**RECORDS PROVIDED**
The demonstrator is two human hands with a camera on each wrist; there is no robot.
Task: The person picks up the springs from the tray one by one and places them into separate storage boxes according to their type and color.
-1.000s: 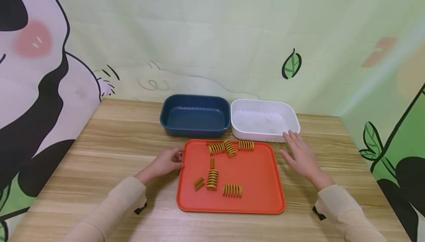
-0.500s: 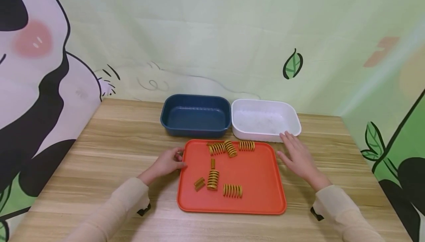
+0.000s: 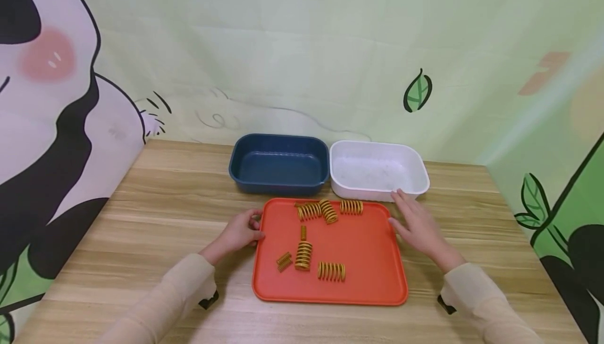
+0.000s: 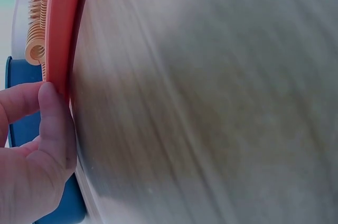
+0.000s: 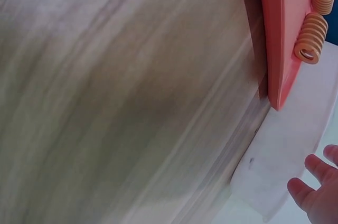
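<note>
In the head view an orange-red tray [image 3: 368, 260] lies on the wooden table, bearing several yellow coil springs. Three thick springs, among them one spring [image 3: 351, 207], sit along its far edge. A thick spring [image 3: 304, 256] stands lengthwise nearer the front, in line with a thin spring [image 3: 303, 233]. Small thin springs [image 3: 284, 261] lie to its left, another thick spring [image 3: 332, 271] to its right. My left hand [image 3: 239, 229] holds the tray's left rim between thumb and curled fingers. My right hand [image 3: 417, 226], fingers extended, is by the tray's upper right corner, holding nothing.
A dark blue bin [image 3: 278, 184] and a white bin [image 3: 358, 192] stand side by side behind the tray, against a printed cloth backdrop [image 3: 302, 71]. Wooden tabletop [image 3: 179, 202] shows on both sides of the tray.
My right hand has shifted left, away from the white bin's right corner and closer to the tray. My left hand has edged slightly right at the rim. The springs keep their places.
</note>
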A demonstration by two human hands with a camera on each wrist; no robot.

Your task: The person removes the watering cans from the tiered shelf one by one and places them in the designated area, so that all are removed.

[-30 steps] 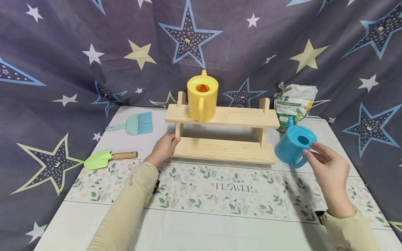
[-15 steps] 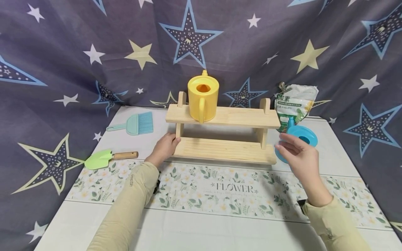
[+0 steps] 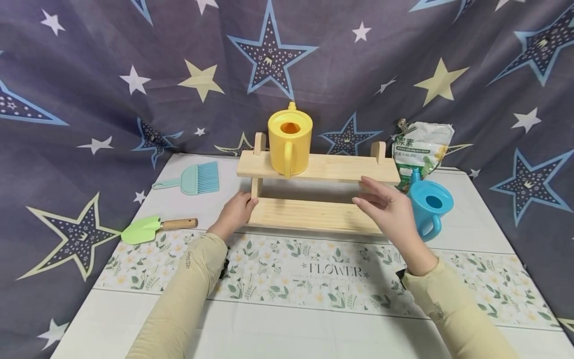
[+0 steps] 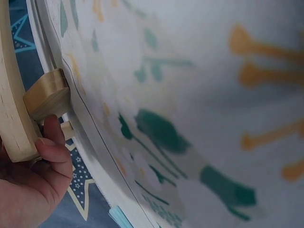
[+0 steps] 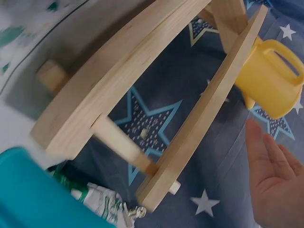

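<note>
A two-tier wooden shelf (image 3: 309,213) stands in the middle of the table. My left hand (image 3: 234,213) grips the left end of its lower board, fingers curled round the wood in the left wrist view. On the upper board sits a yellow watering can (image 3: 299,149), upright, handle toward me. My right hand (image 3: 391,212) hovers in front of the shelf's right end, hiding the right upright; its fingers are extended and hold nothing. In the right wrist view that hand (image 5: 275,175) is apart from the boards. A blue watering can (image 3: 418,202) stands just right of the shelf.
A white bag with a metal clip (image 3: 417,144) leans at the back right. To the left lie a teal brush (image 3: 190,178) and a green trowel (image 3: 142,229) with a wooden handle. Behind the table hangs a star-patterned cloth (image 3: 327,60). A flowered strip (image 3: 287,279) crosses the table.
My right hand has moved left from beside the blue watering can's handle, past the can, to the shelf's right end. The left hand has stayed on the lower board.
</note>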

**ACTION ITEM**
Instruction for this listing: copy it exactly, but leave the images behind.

**COMPLETED EXERCISE**
The demonstrator is two human hands with a camera on each wrist; there is no robot.
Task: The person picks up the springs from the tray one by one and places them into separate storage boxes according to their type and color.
-1.000s: 
-0.500s: 
+0.000s: 
+0.000s: 
+0.000s: 
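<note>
In the head view an orange-red tray [image 3: 368, 260] lies on the wooden table, bearing several yellow coil springs. Three thick springs, among them one spring [image 3: 351, 207], sit along its far edge. A thick spring [image 3: 304, 256] stands lengthwise nearer the front, in line with a thin spring [image 3: 303, 233]. Small thin springs [image 3: 284, 261] lie to its left, another thick spring [image 3: 332, 271] to its right. My left hand [image 3: 239, 229] holds the tray's left rim between thumb and curled fingers. My right hand [image 3: 417, 226], fingers extended, is by the tray's upper right corner, holding nothing.
A dark blue bin [image 3: 278, 184] and a white bin [image 3: 358, 192] stand side by side behind the tray, against a printed cloth backdrop [image 3: 302, 71]. Wooden tabletop [image 3: 179, 202] shows on both sides of the tray.
My right hand has shifted left, away from the white bin's right corner and closer to the tray. My left hand has edged slightly right at the rim. The springs keep their places.
</note>
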A demonstration by two human hands with a camera on each wrist; no robot.

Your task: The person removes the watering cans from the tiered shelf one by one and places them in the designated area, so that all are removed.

[-30 steps] 
[-15 steps] 
[+0 steps] 
[+0 steps] 
[+0 steps] 

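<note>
A two-tier wooden shelf (image 3: 309,213) stands in the middle of the table. My left hand (image 3: 234,213) grips the left end of its lower board, fingers curled round the wood in the left wrist view. On the upper board sits a yellow watering can (image 3: 299,149), upright, handle toward me. My right hand (image 3: 391,212) hovers in front of the shelf's right end, hiding the right upright; its fingers are extended and hold nothing. In the right wrist view that hand (image 5: 275,175) is apart from the boards. A blue watering can (image 3: 418,202) stands just right of the shelf.
A white bag with a metal clip (image 3: 417,144) leans at the back right. To the left lie a teal brush (image 3: 190,178) and a green trowel (image 3: 142,229) with a wooden handle. Behind the table hangs a star-patterned cloth (image 3: 327,60). A flowered strip (image 3: 287,279) crosses the table.
My right hand has moved left from beside the blue watering can's handle, past the can, to the shelf's right end. The left hand has stayed on the lower board.
</note>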

There's no more to the output.